WHAT THE TASK REQUIRES: Could you reproduce the lines below from the one with "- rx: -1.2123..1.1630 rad" through the one with "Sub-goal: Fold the"? Keep both ends and add nothing.

TASK MATERIAL:
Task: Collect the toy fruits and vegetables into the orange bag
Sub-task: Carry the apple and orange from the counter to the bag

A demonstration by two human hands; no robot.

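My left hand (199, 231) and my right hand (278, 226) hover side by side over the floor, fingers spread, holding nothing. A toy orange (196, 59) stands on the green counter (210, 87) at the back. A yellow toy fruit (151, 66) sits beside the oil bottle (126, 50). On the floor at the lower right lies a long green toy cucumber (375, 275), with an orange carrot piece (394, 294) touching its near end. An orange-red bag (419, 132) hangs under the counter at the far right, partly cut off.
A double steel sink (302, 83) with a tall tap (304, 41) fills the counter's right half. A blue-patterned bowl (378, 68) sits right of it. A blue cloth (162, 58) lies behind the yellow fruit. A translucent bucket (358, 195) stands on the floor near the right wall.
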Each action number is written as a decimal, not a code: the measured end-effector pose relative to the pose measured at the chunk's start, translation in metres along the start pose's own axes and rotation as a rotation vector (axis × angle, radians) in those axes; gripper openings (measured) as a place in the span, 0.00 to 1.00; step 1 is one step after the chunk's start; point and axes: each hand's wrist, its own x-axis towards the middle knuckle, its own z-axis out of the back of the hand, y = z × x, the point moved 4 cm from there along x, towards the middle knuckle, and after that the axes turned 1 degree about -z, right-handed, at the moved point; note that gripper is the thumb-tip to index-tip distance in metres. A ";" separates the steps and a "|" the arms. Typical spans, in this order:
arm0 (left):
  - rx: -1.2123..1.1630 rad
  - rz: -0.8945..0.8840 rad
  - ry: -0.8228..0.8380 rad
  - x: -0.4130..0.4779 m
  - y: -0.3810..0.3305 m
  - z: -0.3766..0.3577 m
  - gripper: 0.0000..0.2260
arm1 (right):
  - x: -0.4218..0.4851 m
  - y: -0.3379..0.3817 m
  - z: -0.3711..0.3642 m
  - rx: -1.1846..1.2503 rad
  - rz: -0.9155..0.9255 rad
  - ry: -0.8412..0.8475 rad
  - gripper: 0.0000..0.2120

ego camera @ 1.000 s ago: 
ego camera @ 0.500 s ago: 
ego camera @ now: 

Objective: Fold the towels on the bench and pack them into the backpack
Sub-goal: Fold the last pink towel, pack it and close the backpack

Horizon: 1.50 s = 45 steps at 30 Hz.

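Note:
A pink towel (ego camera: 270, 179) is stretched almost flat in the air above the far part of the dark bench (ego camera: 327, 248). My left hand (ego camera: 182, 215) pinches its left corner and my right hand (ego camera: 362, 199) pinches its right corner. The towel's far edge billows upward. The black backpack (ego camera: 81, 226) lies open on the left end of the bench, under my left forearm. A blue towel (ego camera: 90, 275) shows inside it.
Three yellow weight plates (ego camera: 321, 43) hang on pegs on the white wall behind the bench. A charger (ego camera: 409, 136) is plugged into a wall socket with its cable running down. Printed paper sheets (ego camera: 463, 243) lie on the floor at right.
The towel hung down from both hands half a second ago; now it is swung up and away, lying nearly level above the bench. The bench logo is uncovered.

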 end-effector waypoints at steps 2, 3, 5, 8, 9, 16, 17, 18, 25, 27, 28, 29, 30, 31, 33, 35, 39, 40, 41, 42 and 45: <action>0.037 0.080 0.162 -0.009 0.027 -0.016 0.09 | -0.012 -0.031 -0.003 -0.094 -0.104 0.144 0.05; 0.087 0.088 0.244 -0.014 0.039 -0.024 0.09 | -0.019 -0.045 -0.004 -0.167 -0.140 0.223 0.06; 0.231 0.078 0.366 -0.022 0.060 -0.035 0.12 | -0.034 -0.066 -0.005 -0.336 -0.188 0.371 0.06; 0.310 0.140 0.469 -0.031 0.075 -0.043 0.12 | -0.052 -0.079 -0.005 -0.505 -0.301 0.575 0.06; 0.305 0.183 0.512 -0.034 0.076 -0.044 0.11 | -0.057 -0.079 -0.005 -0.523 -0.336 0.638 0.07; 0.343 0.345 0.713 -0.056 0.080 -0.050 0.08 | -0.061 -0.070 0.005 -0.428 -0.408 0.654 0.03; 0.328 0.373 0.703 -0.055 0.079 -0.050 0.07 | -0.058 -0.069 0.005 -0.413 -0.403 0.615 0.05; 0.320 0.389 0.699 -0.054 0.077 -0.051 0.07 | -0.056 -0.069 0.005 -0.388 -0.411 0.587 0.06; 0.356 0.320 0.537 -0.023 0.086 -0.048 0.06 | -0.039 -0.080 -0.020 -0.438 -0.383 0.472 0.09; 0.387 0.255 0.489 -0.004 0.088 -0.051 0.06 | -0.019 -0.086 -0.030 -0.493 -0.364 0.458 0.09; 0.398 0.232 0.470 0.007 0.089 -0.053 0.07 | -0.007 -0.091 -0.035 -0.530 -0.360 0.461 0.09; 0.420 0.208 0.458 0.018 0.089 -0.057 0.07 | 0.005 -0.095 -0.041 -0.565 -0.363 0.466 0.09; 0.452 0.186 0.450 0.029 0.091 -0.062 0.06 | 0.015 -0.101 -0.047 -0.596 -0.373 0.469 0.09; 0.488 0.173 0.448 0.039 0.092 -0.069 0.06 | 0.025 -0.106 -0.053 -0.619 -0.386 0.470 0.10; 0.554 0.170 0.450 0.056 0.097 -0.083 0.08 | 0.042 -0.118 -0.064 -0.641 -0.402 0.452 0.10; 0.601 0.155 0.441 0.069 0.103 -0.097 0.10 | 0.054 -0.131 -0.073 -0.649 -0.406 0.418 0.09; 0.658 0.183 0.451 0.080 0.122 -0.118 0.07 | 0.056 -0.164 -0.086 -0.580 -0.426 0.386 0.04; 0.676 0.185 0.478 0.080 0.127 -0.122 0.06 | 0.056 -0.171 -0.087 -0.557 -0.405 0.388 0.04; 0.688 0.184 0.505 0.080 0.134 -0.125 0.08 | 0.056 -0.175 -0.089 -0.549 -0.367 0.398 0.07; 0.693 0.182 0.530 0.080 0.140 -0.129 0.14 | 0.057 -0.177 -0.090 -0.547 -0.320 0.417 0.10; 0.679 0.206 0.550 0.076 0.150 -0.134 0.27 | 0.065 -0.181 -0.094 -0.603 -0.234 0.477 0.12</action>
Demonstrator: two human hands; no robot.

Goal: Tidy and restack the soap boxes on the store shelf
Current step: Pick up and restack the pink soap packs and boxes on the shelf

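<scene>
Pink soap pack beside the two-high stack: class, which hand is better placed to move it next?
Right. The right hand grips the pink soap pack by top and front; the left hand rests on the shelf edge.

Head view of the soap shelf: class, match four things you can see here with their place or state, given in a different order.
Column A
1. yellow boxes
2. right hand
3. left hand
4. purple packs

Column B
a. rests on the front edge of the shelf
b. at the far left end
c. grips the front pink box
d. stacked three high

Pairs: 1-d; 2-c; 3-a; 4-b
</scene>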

REPLY TO THE EXERCISE:
  - rx: -1.2123..1.1630 rad
  - rz: -0.8945..0.8840 rad
  - ry: -0.8228..0.8380 rad
  - x: -0.4130..0.4779 m
  - y: -0.3810..0.3305 m
  - z: -0.3766..0.3577 m
  - gripper: 0.0000..0.2260
arm1 (right):
  - x: -0.4218..0.4851 m
  - y: -0.3379..0.3817 m
  - z: -0.3711..0.3642 m
  - rx: -1.1846..1.2503 rad
  - rz: -0.9155..0.9255 rad
  - ry: -0.8412..0.8475 rad
  - gripper: 0.0000..0.2120

ego camera @ 1.000 s ago: 
ego camera @ 0.500 s ago: 
ego camera @ now: 

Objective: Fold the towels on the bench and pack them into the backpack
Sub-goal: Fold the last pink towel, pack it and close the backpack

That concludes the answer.